IberBench: LLM Evaluation on Iberian Languages
José Ángel González, Ian Borrego Obrador, Álvaro Romo Herrero, Areg Mikael Sarvazyan, Mara Chinea-Ríos, Angelo Basile, Marc Franco-Salvador
2025-04-25
Summary
This paper talks about IberBench, a new set of tests created to check how well large language models work with different languages spoken in the Iberian Peninsula and Ibero-America, like Spanish, Portuguese, Catalan, and others.
What's the problem?
The problem is that most language models are mainly tested and trained on English or a few other major languages, so it's hard to know if they perform just as well on less commonly tested languages, which leaves many people underserved.
What's the solution?
The researchers developed IberBench, which includes a wide variety of tasks and questions in several Iberian and Ibero-American languages.
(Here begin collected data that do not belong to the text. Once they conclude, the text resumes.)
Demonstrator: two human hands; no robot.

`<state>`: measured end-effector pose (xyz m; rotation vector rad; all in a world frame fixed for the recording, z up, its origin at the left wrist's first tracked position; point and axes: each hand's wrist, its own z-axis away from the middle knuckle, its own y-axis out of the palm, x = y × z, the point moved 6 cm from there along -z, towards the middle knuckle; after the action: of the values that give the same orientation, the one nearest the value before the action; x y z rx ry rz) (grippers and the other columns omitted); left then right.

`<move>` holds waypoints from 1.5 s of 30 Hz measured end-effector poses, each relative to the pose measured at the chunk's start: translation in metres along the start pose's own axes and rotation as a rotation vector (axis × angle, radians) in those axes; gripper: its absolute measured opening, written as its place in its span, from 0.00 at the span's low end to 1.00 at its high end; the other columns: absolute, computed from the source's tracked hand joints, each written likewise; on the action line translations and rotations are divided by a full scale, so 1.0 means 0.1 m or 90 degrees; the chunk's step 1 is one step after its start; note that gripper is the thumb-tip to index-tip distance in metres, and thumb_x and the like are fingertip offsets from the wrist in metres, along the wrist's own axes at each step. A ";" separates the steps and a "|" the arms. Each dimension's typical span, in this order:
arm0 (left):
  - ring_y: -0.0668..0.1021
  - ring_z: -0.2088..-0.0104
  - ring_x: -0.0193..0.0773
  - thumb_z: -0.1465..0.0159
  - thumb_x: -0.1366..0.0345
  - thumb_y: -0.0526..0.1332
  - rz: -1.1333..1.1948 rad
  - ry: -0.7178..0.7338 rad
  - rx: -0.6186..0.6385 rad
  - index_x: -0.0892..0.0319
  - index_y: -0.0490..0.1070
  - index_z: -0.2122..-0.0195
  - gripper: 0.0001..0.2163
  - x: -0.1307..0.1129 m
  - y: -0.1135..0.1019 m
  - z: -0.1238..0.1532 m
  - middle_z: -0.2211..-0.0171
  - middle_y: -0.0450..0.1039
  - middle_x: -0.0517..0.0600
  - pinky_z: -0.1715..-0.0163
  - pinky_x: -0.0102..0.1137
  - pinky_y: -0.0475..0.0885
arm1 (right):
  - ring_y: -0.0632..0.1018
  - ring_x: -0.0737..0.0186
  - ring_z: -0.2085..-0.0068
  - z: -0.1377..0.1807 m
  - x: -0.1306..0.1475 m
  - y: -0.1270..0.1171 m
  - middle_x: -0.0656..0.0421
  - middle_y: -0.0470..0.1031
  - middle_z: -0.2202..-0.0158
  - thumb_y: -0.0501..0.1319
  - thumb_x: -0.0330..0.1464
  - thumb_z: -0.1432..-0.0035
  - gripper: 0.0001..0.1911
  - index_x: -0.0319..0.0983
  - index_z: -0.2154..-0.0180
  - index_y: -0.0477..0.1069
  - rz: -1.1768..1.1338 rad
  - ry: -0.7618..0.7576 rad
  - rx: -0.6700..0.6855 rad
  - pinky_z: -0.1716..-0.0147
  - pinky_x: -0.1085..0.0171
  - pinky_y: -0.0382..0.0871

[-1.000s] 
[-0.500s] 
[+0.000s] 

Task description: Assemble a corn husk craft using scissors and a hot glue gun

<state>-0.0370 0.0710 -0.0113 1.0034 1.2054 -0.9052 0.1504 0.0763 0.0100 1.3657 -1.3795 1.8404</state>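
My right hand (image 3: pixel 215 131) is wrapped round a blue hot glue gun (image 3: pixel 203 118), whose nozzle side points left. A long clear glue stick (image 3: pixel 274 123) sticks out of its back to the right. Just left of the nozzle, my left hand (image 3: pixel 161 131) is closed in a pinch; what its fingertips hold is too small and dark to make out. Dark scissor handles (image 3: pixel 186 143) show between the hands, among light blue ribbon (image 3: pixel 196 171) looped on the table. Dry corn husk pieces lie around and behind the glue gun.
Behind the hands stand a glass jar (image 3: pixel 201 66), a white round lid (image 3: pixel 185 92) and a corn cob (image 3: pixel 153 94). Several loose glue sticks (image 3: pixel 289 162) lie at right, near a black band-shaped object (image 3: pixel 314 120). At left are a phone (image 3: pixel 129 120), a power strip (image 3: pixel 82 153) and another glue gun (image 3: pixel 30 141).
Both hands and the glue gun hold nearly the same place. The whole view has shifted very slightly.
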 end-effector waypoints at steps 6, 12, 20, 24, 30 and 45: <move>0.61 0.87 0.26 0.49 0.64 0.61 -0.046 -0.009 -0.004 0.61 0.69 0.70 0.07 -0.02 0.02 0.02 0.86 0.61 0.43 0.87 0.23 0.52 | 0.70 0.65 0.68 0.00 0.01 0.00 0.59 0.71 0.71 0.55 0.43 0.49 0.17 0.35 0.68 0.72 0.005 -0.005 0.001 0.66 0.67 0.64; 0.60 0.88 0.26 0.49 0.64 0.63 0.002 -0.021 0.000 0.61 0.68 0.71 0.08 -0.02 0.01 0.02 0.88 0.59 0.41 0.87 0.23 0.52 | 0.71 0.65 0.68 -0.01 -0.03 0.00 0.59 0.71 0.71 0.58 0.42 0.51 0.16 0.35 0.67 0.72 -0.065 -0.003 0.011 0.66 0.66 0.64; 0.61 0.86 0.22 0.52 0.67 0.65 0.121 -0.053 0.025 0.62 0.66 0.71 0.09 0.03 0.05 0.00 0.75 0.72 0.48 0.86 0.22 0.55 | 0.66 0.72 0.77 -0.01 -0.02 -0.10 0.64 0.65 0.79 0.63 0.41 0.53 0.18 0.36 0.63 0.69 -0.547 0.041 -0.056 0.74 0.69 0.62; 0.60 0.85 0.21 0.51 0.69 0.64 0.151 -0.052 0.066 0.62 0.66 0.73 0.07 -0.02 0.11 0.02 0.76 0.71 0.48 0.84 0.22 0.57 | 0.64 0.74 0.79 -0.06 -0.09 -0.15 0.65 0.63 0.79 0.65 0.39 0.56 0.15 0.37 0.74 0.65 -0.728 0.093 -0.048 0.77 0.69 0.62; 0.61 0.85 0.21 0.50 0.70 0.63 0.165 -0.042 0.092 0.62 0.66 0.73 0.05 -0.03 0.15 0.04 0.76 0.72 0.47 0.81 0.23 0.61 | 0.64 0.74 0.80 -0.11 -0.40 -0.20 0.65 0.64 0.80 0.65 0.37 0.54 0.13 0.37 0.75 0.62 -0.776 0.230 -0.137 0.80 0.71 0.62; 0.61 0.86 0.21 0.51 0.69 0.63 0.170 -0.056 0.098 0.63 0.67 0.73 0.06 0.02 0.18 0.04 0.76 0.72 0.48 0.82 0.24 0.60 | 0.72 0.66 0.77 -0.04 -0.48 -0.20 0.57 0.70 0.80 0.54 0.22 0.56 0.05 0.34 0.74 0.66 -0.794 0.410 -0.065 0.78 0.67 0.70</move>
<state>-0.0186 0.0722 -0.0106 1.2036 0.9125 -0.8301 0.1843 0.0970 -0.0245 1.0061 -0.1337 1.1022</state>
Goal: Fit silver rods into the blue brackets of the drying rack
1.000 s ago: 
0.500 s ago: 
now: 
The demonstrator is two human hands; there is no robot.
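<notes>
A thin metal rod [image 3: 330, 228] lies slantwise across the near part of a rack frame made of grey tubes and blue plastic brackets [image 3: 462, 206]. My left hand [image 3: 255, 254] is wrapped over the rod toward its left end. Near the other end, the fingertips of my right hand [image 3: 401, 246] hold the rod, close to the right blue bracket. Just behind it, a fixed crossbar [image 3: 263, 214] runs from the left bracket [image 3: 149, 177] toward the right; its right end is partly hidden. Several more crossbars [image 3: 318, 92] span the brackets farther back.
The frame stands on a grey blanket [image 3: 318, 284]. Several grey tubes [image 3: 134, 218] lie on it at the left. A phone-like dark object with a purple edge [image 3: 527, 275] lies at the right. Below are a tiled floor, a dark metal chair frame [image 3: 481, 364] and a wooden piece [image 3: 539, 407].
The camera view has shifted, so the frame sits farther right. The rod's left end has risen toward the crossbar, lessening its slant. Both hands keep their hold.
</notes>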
By using this benchmark, they can fairly compare how well different AI models handle these languages and spot areas where improvements are needed.
Why it matters?
This matters because it helps make sure that language technology is fair and useful for people who speak all kinds of languages, not just English, supporting better communication, education, and access to information for millions around the world.
Abstract
IberBench is a comprehensive benchmark for evaluating Large Language Models on diverse tasks across languages spoken in the Iberian Peninsula and Ibero-America, addressing limitations of current evaluation practices.